» **Exercise description**
Working from the listing below, pick each line containing the word "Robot" and copy it.
-- Material to process follows --
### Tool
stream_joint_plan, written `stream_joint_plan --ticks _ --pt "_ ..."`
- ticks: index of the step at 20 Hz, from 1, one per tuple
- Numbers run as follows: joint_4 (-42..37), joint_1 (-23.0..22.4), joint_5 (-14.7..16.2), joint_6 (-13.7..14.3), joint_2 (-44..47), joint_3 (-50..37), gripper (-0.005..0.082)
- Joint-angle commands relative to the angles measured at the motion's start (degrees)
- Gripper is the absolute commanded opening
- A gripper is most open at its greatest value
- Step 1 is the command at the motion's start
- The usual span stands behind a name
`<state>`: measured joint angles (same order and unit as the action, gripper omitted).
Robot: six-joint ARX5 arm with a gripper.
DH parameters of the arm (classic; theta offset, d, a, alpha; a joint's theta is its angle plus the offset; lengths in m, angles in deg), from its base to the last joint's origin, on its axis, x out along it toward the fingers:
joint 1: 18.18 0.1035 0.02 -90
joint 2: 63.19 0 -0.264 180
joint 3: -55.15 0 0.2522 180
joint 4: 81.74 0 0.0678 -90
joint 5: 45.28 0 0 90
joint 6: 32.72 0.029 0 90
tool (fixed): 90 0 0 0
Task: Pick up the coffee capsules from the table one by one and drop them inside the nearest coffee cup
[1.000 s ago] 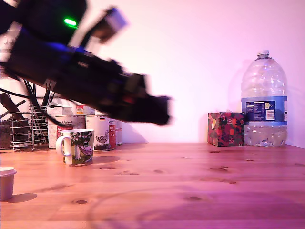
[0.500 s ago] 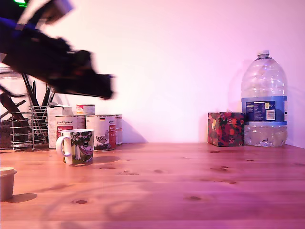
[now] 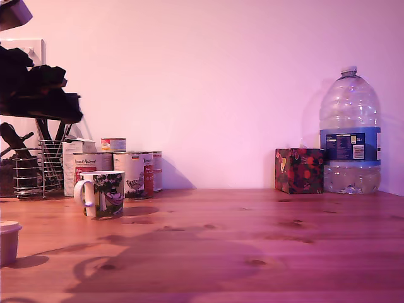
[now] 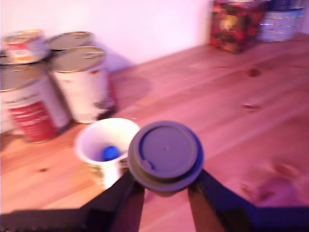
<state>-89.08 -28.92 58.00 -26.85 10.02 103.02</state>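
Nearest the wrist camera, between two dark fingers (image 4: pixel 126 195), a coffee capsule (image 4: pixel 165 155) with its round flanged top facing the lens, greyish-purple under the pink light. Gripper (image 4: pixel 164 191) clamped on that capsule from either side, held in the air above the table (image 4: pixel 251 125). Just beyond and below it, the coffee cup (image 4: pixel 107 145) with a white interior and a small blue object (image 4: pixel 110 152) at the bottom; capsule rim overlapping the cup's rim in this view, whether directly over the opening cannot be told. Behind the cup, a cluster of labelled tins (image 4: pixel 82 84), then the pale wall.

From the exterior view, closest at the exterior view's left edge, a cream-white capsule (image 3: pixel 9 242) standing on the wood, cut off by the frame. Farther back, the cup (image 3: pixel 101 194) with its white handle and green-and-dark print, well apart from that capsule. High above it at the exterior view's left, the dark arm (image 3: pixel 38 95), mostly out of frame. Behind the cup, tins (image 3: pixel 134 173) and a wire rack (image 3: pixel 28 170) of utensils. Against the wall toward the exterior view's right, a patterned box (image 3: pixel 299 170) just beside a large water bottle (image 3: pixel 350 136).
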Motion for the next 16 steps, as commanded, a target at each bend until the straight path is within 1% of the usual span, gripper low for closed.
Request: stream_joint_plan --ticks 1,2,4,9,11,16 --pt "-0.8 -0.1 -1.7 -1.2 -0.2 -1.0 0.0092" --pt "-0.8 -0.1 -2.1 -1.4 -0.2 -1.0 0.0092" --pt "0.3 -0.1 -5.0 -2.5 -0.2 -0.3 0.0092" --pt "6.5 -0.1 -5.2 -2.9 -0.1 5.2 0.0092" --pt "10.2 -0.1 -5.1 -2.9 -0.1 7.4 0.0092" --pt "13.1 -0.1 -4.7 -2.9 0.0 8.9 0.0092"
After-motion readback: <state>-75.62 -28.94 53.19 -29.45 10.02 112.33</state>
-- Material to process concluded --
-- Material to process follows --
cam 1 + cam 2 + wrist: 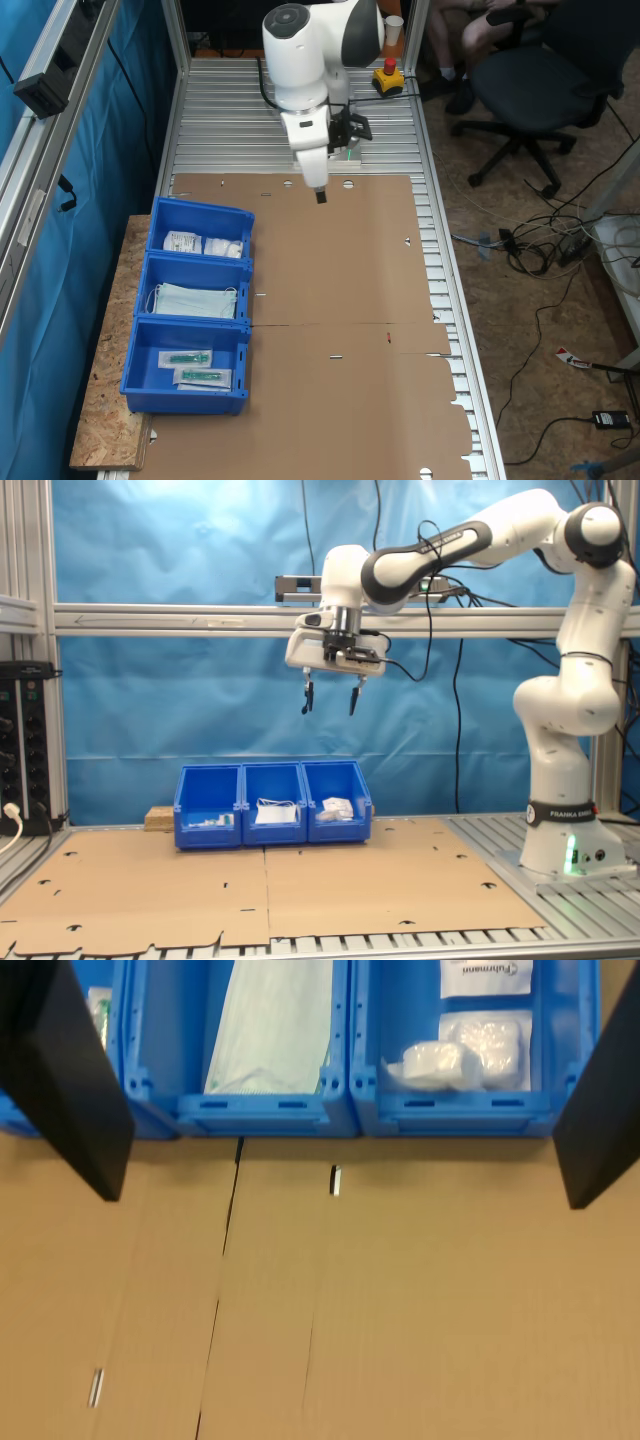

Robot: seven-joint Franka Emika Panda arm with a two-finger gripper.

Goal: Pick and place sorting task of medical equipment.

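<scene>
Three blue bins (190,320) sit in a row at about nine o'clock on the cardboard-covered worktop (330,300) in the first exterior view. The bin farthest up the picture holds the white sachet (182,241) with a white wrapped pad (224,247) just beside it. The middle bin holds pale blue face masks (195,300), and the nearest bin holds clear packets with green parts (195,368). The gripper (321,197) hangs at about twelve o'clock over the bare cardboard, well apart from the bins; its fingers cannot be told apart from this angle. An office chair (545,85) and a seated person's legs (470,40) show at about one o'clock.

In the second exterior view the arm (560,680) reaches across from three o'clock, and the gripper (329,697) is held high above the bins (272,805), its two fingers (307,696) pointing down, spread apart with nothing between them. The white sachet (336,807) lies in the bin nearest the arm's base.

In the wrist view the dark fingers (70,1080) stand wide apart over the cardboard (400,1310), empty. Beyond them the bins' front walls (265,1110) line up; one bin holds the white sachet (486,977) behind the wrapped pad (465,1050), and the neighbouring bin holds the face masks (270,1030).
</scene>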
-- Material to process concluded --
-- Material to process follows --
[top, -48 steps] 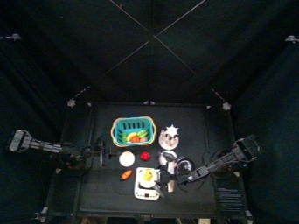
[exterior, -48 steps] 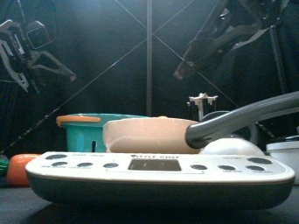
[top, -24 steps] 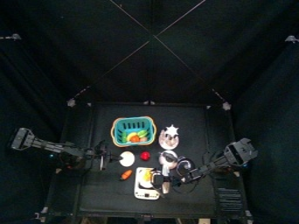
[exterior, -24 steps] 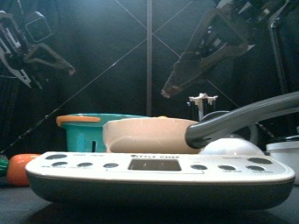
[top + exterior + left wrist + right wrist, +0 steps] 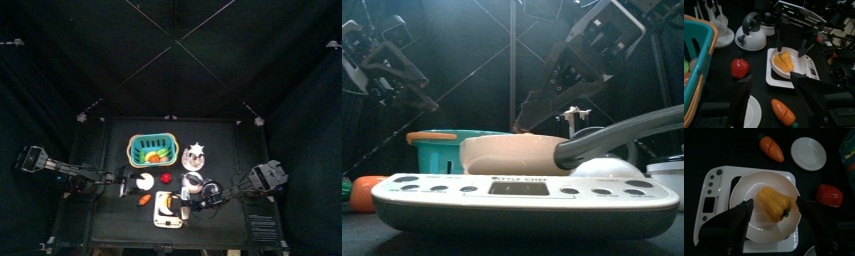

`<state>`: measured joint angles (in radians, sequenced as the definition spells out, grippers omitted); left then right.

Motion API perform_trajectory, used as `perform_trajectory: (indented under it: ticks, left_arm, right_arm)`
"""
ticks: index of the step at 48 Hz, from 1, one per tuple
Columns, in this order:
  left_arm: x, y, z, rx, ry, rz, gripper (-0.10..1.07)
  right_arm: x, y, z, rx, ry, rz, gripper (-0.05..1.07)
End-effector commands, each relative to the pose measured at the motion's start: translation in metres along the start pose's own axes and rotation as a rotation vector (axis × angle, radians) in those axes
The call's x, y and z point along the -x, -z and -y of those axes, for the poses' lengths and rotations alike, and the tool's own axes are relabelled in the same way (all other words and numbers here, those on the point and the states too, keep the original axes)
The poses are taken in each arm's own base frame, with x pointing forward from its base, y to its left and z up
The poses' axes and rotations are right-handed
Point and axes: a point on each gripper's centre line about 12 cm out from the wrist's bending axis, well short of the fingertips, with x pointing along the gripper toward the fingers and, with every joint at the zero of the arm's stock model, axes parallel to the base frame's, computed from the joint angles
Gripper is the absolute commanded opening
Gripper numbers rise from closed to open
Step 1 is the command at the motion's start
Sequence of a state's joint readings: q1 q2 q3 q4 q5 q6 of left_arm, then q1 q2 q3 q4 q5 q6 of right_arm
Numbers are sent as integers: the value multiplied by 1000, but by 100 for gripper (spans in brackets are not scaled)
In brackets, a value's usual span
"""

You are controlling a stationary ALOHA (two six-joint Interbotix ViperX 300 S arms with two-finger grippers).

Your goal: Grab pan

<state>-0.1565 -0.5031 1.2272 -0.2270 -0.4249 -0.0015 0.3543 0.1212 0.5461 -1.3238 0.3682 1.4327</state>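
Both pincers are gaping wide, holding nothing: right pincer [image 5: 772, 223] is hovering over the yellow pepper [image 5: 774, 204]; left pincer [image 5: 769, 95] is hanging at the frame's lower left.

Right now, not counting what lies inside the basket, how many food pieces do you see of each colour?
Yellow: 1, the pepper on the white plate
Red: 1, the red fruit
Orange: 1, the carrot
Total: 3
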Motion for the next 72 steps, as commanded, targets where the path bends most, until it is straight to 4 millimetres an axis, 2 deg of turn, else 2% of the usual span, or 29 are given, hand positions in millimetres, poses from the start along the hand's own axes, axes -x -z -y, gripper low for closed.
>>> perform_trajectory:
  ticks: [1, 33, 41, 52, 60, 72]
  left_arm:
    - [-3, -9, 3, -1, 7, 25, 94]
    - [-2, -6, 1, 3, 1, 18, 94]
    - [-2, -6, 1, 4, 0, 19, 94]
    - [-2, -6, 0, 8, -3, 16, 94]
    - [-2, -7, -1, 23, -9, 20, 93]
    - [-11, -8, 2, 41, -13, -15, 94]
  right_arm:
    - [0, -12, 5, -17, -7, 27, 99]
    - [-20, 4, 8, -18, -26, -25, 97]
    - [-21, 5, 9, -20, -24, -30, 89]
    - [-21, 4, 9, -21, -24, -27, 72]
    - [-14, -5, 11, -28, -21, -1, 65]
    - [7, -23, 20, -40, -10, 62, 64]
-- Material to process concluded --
» **Task result**
Robot: six-joint ARX5 arm with a gripper.
Robot: seven-joint Franka Emika Panda arm with a two-finger gripper.

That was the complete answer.